Problem => Which lines in the data below contain the word "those"? Return each of them.

┌─ The input

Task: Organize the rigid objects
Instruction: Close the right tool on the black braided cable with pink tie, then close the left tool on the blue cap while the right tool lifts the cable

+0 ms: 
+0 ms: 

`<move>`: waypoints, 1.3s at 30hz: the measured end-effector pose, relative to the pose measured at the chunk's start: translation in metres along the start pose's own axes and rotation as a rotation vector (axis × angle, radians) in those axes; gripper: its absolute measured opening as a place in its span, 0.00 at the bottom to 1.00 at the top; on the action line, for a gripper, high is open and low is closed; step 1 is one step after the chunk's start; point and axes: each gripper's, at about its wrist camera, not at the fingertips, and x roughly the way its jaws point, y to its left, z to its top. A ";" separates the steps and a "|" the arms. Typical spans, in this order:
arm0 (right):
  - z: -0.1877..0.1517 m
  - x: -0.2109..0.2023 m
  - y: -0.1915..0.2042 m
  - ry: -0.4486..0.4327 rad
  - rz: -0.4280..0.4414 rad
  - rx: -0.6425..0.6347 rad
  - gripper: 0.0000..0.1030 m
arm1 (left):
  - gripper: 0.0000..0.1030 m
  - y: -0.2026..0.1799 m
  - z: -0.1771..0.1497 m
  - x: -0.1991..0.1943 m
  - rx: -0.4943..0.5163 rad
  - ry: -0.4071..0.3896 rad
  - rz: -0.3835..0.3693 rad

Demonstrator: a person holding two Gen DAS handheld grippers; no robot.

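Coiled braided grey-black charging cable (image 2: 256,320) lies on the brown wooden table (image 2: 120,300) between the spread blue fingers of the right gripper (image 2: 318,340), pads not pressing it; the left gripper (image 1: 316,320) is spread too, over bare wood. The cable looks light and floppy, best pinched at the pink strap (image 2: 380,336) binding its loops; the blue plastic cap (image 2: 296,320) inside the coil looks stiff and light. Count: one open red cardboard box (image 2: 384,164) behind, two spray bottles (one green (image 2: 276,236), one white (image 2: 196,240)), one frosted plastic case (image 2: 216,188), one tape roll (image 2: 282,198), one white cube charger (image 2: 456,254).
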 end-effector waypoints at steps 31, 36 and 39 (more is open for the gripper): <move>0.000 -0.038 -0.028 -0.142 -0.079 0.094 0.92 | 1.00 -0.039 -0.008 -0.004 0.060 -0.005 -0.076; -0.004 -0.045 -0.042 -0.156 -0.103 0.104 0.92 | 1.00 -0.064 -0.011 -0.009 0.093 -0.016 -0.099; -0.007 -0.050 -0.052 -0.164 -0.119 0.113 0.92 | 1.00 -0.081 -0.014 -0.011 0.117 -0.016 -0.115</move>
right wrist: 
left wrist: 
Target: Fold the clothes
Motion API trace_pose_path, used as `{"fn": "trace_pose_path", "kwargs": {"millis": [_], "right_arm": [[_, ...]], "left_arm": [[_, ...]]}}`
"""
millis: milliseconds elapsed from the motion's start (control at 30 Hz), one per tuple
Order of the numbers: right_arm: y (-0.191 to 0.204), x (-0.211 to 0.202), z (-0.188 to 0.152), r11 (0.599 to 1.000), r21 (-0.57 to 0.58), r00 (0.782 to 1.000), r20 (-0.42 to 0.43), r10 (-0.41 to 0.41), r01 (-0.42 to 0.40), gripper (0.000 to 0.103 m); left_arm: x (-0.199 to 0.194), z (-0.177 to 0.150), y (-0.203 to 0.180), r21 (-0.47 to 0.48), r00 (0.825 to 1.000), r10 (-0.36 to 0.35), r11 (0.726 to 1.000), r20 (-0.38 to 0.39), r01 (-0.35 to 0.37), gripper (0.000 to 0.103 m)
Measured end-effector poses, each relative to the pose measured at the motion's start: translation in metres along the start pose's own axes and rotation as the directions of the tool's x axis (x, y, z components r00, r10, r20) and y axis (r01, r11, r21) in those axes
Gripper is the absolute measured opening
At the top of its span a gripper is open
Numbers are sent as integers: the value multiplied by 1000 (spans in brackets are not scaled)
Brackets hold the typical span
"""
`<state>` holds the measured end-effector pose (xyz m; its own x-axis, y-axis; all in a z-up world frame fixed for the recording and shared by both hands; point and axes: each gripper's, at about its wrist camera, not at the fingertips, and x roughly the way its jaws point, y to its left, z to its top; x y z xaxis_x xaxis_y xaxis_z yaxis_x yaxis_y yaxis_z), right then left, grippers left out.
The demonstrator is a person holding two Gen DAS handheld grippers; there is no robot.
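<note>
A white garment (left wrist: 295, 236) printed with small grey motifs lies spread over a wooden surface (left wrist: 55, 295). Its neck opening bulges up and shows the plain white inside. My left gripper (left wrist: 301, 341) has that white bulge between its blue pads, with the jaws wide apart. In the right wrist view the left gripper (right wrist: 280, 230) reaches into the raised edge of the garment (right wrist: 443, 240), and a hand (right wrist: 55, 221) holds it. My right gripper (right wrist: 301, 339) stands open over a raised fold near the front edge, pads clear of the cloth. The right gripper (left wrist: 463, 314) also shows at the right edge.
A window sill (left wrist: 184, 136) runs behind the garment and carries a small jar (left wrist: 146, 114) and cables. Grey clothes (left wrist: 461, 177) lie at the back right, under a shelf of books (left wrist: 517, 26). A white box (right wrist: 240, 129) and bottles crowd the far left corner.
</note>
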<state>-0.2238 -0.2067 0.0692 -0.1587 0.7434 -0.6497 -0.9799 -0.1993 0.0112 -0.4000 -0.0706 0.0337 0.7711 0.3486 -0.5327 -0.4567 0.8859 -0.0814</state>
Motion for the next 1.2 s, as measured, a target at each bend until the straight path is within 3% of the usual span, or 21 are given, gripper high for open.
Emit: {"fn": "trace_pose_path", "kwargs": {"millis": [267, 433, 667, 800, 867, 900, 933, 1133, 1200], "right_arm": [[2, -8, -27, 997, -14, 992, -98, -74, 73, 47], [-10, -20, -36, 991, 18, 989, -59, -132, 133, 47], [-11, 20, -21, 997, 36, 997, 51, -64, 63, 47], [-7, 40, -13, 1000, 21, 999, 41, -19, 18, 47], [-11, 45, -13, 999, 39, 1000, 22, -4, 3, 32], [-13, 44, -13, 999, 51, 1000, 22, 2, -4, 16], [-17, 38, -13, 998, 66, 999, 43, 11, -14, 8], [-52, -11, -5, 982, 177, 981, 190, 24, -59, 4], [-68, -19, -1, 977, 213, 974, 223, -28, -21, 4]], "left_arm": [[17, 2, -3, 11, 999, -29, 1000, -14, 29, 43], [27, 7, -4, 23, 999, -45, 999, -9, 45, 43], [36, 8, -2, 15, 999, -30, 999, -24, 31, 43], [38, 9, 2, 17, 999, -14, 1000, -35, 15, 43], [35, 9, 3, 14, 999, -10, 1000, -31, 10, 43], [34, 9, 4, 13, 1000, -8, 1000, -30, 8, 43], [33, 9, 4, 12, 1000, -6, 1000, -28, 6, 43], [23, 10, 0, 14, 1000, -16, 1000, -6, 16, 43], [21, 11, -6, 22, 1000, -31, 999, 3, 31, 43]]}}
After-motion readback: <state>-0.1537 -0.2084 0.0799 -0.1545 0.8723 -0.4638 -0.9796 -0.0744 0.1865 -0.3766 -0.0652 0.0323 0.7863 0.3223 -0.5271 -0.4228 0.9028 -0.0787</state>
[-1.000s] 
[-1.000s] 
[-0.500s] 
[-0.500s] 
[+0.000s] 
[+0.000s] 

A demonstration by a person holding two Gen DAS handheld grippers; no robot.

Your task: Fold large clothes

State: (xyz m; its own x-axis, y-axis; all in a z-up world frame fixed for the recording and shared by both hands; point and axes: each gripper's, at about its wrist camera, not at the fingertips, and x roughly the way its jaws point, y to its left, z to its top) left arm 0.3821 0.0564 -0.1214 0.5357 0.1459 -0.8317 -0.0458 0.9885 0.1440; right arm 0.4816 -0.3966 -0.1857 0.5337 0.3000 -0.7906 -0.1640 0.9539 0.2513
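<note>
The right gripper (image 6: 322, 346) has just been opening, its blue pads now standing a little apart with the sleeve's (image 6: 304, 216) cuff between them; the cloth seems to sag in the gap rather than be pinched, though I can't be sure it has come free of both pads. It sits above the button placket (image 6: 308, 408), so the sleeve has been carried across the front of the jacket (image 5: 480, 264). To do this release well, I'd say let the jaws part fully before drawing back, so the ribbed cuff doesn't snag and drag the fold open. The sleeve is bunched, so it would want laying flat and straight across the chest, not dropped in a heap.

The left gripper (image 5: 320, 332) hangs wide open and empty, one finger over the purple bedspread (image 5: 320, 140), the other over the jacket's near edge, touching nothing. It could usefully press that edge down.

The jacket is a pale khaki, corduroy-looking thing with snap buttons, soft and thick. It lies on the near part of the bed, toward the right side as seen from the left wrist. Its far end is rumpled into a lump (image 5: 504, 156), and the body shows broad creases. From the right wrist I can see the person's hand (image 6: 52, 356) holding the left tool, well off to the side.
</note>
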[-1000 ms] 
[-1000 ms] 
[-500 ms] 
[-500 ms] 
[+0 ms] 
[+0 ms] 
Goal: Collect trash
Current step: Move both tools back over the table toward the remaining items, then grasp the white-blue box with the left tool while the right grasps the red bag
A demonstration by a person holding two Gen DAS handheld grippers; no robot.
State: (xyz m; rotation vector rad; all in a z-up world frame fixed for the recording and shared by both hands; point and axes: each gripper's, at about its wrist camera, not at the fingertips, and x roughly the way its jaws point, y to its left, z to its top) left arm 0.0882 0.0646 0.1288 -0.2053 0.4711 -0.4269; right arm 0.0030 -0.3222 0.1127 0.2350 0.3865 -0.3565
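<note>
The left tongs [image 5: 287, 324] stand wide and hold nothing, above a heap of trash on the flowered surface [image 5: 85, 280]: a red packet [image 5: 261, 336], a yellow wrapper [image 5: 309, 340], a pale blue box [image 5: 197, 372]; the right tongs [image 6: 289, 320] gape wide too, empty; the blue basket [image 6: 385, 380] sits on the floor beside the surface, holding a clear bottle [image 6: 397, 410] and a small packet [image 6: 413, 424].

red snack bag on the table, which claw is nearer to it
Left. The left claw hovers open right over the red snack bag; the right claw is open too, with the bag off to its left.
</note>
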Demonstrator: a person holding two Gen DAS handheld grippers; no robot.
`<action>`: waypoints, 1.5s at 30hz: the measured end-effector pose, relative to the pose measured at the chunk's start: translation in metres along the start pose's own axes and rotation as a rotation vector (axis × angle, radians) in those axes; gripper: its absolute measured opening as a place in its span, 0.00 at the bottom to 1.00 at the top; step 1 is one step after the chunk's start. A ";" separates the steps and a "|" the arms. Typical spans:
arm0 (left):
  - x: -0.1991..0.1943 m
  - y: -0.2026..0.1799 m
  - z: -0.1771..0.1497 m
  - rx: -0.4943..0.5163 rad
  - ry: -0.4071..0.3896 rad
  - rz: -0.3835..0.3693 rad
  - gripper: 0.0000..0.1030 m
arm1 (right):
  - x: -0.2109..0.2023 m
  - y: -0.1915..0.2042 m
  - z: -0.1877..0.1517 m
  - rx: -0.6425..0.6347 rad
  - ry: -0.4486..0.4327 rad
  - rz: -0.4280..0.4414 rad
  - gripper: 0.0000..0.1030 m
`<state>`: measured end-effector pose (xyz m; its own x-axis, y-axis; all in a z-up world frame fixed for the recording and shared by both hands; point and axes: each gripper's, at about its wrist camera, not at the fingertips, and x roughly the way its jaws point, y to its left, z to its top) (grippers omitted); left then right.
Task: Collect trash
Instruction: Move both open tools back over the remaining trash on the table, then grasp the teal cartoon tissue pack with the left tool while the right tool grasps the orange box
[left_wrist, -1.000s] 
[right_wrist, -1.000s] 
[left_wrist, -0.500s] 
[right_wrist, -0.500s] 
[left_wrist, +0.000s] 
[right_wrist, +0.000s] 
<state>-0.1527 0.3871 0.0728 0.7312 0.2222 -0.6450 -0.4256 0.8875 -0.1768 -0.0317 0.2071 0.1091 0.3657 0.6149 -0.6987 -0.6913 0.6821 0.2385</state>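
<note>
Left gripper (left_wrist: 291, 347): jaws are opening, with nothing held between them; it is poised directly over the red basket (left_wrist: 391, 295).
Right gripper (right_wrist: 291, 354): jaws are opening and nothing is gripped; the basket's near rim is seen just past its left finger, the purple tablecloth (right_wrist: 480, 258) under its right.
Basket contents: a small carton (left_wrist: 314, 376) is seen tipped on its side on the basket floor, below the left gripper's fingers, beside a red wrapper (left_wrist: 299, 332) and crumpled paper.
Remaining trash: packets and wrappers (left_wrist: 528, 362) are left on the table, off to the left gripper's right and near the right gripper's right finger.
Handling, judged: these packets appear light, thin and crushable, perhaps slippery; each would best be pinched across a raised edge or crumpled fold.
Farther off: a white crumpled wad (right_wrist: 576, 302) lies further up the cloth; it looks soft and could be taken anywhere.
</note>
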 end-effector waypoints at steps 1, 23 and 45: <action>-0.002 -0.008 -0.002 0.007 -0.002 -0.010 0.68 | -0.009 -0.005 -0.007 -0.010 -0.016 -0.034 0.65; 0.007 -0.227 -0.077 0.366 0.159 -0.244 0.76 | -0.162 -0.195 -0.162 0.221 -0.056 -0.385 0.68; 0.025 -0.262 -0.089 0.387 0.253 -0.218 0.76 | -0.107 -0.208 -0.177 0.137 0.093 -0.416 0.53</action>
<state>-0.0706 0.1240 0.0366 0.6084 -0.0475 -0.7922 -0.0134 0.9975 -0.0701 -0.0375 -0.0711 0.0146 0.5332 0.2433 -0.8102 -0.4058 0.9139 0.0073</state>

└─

Written solution =>
`<move>`: waypoints, 1.3s at 30hz: the measured end-effector pose, relative to the pose measured at the chunk's start: translation in metres along the start pose's own axes and rotation as a rotation vector (axis × angle, radians) in those axes; gripper: its absolute measured opening as a place in its span, 0.00 at the bottom to 1.00 at the top; on the action line, for a gripper, high is open and low is closed; step 1 is one step after the chunk's start; point and axes: each gripper's, at about its wrist camera, not at the fingertips, and x roughly the way its jaws point, y to its left, z to its top. A ";" separates the steps and a "|" the arms. Typical spans, in this order:
Measured end-effector poses, each relative to the pose measured at the motion's start: translation in metres along the start pose's own axes and rotation as the directions of the tool's x axis (x, y, z components r00, r10, r20) and y axis (r01, r11, r21) in those axes
`<action>`: waypoints, 1.5s at 30hz: the measured end-effector pose, relative to the pose measured at the chunk's start: translation in metres along the start pose's own axes and rotation as a rotation vector (axis × angle, radians) in those axes; gripper: its absolute measured opening as a place in its span, 0.00 at the bottom to 1.00 at the top; step 1 is one step after the chunk's start. A ";" separates the steps and a "|" the arms. Typical spans:

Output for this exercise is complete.